In [2]:
# This notebook requires Python 3.12.3 or higher

import sys
required_version = (3, 12, 3)
if sys.version_info < required_version:
    raise Exception(f"This notebook requires Python {required_version} or higher!")
else:
    print(f"Python version {sys.version} is compatible.")

Python version 3.12.3 (main, Sep 11 2024, 14:17:37) [GCC 13.2.0] is compatible.


In [3]:
%pip install nltk matplotlib

Note: you may need to restart the kernel to use updated packages.


# LAB 3

The aim of this lab is to test the similarity between two sentences using online lexical database WordNet. The students can refer to the original paper of Mihalcea et al. (Corpus-based and Knowledge-based Measures of Text Semantic Similarity), appeared in AAAI 2006. See, (https://www.aaai.org/Papers/AAAI/2006/AAAI06-123.pdf)

## Task 1: For early practice, study Section 5 of Chapter 2 of NLTK online book, and try to reproduce the coding examples and try to use your own examples of wording to identify the synsets, hyponyms, hypernyms, and various semantic similarity between two words of your choice.

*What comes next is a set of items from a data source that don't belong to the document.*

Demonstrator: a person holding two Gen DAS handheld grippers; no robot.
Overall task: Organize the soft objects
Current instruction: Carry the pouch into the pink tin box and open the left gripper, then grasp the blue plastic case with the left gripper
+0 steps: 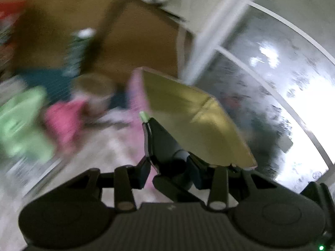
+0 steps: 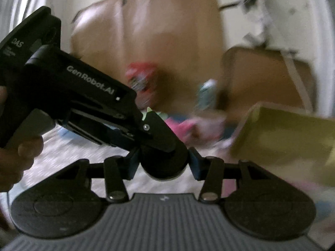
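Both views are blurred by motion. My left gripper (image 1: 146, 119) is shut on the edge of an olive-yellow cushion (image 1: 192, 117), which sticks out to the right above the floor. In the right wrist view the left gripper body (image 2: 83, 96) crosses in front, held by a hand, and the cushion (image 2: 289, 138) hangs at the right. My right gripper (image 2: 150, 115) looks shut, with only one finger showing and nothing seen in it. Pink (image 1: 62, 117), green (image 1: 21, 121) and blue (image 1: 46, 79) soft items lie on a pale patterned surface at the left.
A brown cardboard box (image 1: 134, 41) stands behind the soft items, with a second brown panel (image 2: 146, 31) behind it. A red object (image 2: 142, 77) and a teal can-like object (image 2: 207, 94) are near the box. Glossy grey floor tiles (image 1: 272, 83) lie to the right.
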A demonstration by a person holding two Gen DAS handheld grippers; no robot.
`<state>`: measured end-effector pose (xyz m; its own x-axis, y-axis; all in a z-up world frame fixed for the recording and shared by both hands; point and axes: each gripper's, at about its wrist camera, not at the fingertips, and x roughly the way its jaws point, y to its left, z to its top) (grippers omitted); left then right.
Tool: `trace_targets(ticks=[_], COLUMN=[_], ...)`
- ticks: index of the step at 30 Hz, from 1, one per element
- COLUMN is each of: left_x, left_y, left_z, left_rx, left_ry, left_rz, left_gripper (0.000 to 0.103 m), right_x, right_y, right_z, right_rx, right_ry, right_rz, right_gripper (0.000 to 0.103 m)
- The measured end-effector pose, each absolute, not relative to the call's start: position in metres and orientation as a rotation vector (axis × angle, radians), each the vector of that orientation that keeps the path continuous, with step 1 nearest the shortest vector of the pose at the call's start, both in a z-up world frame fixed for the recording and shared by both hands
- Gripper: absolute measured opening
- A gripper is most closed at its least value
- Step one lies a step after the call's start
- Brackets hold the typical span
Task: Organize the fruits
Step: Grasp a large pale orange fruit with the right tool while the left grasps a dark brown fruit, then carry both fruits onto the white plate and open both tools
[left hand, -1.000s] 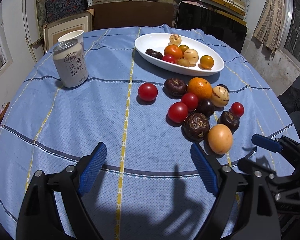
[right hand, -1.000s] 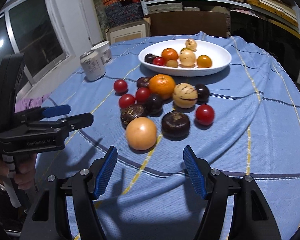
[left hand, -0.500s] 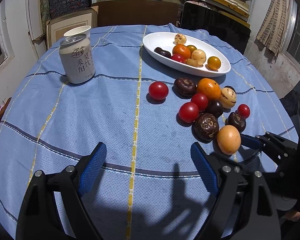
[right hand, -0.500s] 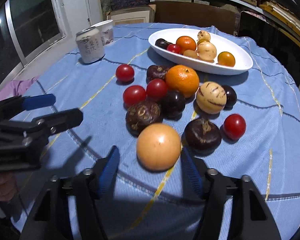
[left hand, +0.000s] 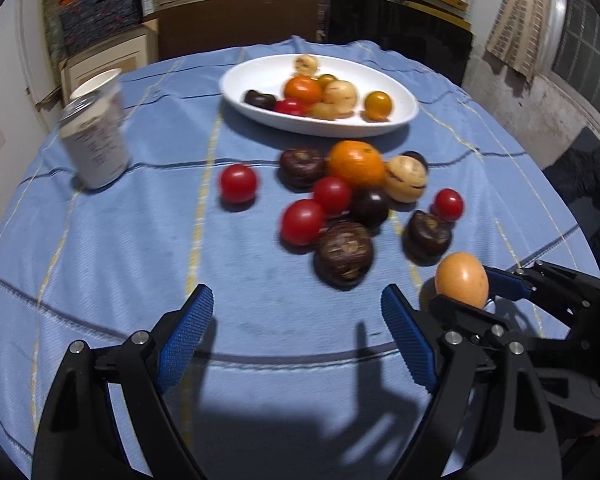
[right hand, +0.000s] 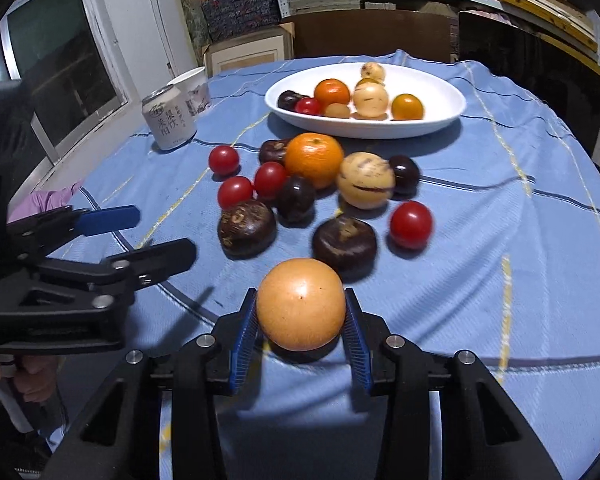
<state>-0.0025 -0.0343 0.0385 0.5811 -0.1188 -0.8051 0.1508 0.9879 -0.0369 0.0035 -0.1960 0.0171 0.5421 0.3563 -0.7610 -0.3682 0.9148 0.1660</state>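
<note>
right tongs (right hand: pixel 300 334) now advanced and closed around pale orange fruit (right hand: pixel 300 304)

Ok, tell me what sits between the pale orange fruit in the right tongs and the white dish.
The right tongs grip the pale orange fruit. Loose fruit clusters on the cloth between it and the white dish: dark brown fruit, speckled yellow fruit, orange.

Pale orange fruit (right hand: pixel 300 304); white oval dish (right hand: pixel 440 116); blue tablecloth (right hand: pixel 500 240) with yellow and dark stripes; red tomatoes (right hand: pixel 411 219); dark brown fruits (right hand: pixel 344 242); blue-padded fingers (right hand: pixel 244 336).
</note>
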Motion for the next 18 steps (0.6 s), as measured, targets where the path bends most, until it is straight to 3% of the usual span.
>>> trace_targets(ticks=[3, 5, 9, 12, 18], left_x=[0.005, 0.011, 0.024, 0.03, 0.029], left_y=[-0.051, -0.06, -0.072, -0.076, -0.07], left_z=[0.034, 0.031, 0.022, 0.019, 0.02], left_rx=[0.057, 0.059, 0.047, 0.055, 0.053], left_ry=[0.945, 0.956, 1.001, 0.998, 1.003], left_rz=[-0.173, -0.192, -0.202, -0.181, -0.184], left_gripper=[0.079, 0.063, 0.056, 0.042, 0.042], right_x=[0.0, -0.002, -0.002, -0.001, -0.002], right_y=[-0.209, -0.217, -0.228, -0.232, -0.234], right_z=[0.019, 0.02, 0.02, 0.02, 0.02], right_rx=[-0.004, 0.005, 0.028, 0.035, 0.038], right_ry=[0.892, 0.89, 0.883, 0.881, 0.88], right_rz=[0.42, 0.408, 0.397, 0.399, 0.401], right_gripper=[0.042, 0.042, 0.042, 0.042, 0.042])
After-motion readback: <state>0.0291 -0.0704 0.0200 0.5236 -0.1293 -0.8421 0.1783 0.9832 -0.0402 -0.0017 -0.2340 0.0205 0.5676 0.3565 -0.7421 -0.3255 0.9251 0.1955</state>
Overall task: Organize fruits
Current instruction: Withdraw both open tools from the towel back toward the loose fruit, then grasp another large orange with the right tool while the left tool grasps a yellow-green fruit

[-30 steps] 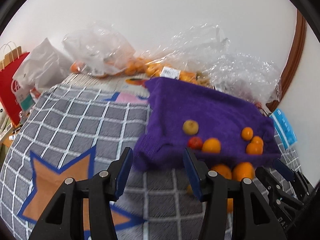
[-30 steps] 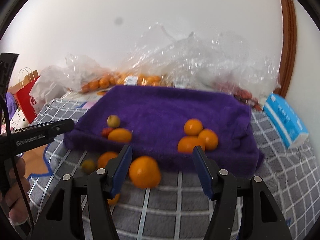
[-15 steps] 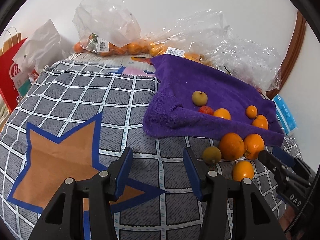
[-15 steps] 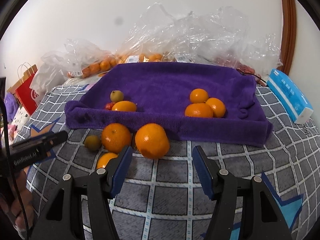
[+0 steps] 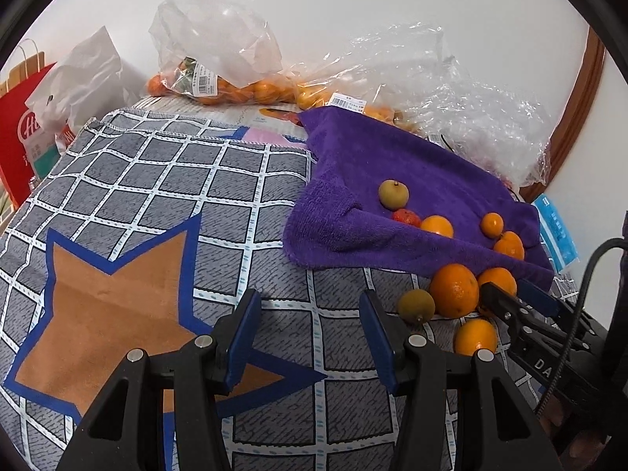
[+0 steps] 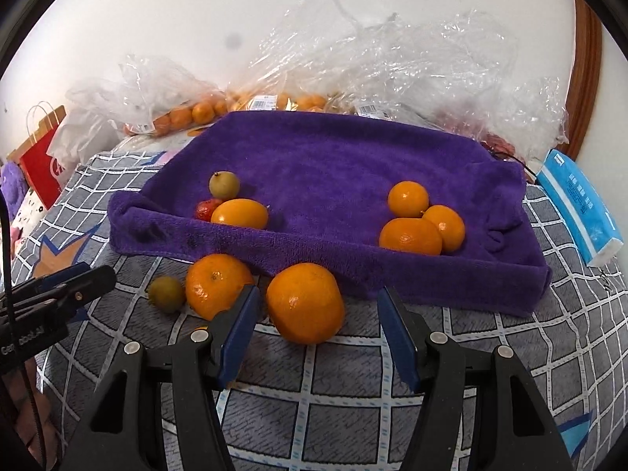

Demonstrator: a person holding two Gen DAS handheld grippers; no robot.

Suggest a script that retrieves the first hypernym and the list of all hyponyms of words ‘car’ and ‘bus’. 

In [16]:
import nltk
from nltk.corpus import wordnet as wn
from nltk.corpus.reader.wordnet import Synset
from collections.abc import Callable


nltk.download('wordnet')
nltk.download('omw-1.4')

[nltk_data] Downloading package wordnet to
[nltk_data]     /home/azureuser/nltk_data...
[nltk_data]   Package wordnet is already up-to-date!
[nltk_data] Downloading package omw-1.4 to
[nltk_data]     /home/azureuser/nltk_data...
[nltk_data]   Package omw-1.4 is already up-to-date!


True

In [5]:
def get_hypernym_hyponyms(word: str) -> tuple[Synset, list[Synset]]:
    synsets = wn.synsets(word)

    if not synsets:
        return None, []

    # Get the first hypernym from the first synset (most common usage)
    hypernyms = synsets[0].hypernyms()
    first_hypernym = hypernyms[0] if hypernyms else None

    # Get all hyponyms
    hyponyms = []
    for synset in synsets:
        hyponyms.extend(synset.hyponyms())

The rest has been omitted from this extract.